Which lines in the data below contain the string "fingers"? Show each one.
[Collected material Boundary: Start]
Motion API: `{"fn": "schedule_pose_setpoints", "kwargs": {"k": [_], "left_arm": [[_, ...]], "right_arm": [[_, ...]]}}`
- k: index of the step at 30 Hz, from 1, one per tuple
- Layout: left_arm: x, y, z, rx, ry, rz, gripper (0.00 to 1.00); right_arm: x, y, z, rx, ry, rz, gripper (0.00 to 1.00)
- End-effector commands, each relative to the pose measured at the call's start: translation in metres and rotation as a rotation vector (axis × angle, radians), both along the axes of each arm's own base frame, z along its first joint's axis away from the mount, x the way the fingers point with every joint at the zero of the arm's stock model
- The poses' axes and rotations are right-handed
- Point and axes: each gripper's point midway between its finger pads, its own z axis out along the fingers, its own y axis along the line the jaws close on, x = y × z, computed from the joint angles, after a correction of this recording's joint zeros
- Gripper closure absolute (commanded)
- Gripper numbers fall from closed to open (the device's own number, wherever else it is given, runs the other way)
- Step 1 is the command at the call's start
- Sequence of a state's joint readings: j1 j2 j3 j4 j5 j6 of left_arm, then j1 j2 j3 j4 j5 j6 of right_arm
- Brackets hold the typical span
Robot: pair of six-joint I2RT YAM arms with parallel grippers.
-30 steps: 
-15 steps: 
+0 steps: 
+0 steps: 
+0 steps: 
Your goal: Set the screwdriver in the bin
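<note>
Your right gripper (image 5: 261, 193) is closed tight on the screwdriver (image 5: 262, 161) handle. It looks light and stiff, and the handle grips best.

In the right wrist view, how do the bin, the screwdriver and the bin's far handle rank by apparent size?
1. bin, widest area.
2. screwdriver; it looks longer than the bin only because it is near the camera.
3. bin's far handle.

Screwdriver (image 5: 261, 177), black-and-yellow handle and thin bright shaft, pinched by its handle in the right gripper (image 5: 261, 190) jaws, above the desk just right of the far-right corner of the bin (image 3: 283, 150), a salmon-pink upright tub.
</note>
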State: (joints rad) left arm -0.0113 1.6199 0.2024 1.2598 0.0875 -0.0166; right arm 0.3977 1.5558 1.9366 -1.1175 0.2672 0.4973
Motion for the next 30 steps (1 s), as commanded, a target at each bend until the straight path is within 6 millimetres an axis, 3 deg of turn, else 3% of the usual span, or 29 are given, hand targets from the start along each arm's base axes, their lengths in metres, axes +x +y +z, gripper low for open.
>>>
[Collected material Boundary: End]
* _Answer_:
- End-effector commands, each relative to the pose measured at the call's start: translation in metres and rotation as a rotation vector (axis × angle, radians), both along the axes of each arm's own base frame, z along its first joint's axis away from the mount, x the way the fingers point with every joint at the zero of the arm's stock model
- Point and axes: each gripper's point midway between its finger pads, its own z axis out along the fingers, its own y axis along the line the jaws close on, x = y × z, computed from the joint angles, after a correction of this recording's joint zeros

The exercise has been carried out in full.